Various factors such as the causative agent, pathogenicity, and fetal age (immune system development) appear to play a role in the severity of lesions in patients with hydranencephaly (Hartley et al. 1977; Uchida et al. 2000; Haligur et al. 2014). Infection in the second half of gestation is expected to cause limited lesions (Konno et al. 1982), where some structures of the brain will remain intact. Due to the destruction of the cerebral hemispheres in hydranencephaly, the brain’s weight is decreased. The maximum and minimum recorded brain weights in calves with hydranencephaly were 158 g and 69 g, respectively. On the other hand, CSF volume measured 110–230 ml. Although, the volume of CSF in the cranial cavity of calves with hydranencephaly was reported 50 to 75 ml (Kurogi et al. 1977; Haligur et al. 2014). The incidence of microencephaly, occurring at the latest stages of the outbreak, is low in AKAV infection (Constable et al. 2017). In the present study, this defect was only seen in 6 calves.

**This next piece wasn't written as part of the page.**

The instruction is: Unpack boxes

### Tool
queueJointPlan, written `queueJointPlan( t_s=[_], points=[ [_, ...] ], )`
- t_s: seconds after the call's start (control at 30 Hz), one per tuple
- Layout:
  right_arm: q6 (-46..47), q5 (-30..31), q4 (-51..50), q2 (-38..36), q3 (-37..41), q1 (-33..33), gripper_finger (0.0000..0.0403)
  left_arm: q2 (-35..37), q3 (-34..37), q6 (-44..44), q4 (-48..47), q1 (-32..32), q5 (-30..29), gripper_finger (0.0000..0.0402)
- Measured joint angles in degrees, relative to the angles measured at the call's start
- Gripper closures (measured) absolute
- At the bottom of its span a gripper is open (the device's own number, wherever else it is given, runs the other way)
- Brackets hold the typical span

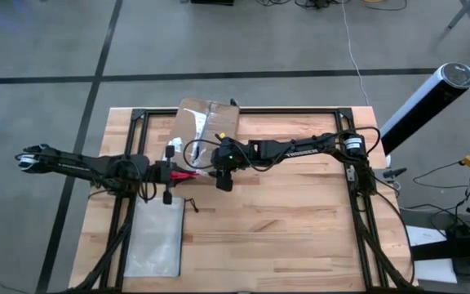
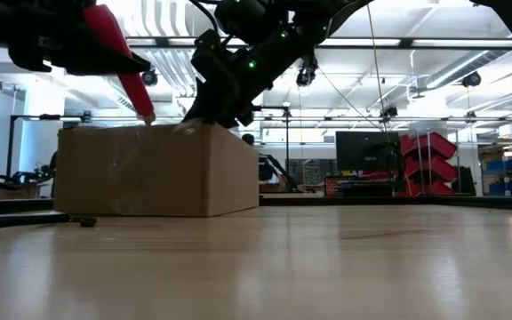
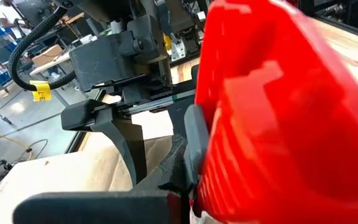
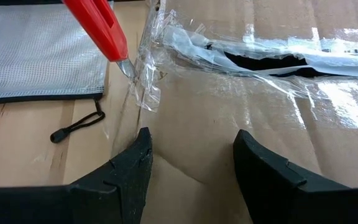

Histopathological findings of hydranencephaly in Akabane cases do not have much diagnostic value as many parts of the brain are destroyed (Kirkland 2015), but they can help understand the process of disease and tissue changes (Maxie 2016). The thickness of the cerebral cortex and the neuronal population was reduced in partially developed lobes where they were replaced by astrocytosis, astrogliosis, and focal gliosis. In addition, each patient showed either non-suppurative encephalitis or meningitis. The microscopic findings in our study were similar to that obtained from previous studies in affected calves and porcine fetuses (Hartley et al. 1977; Konno et al. 1982; Haligur et al. 2014; Kirkland 2015; Lee et al. 2016; Golchin et al. 2023; Inoue et al. 2024). Gliosis and perivascular cuffing in neural tissues were found only in viral hydranencephaly (Schild et al. 2011), and were present in our study. The presence of microgliosis and astrocytosis in the perivascular area indicates an inflammatory process in the brain (Lee and Zhang 2016), however, the presence of inflammatory cells is not common in viral hydranencephaly, because most of the inflammatory reactions occur at the early stages of infection and are eliminated before birth (Kirkland and George 2018). Some sections revealed multifocal hemorrhages that were similar to the results of Moriguchi et al. (1976). The authors believe that the hemorrhages may have been caused by repeated injury to the brain tissue following the frequent circulation of CSF and exaggerated movements of the patient that cause harsh fluid displacement within the sacs. Similar to previous studies, all lesions were limited to cerebral hemispheres, while cerebellum, pons, and medulla oblongata were intact in all cases (Kirkland 2015; Alsaad et al. 2017). However, Haligur et al. (2014) stated the main lesions in the medulla oblongata, pons, and midbrain of aborted fetuses due to AKAV. Interestingly, cerebellar hypoplasia has been reported in the affected calves by Golchin et al. (2023).

It is worthwhile to mention that throughout the disease episodes, no cases were observed in the small ruminants, camels, or equine populations in the area. Since there is no commercial vaccine available, prevention of the disease is challenging (Alsaad et al. 2017). Eventually, it must be mentioned that the disease is likely to stay latent for 5 to 10 years and outbreaks can be expected when a lot of naive pregnant cattle come to contact with a large population of vectors (Blood 1956; Constable et al. 2017). Thus, an outbreak of this disease is expected within 10 years in Iran.

Conclusion

AKAV infection has distinct neurological and skeletal manifestations. In areas possessing Culicoides species, AKAV infection must be included in the differential diagnoses along with other teratogenic viral infections.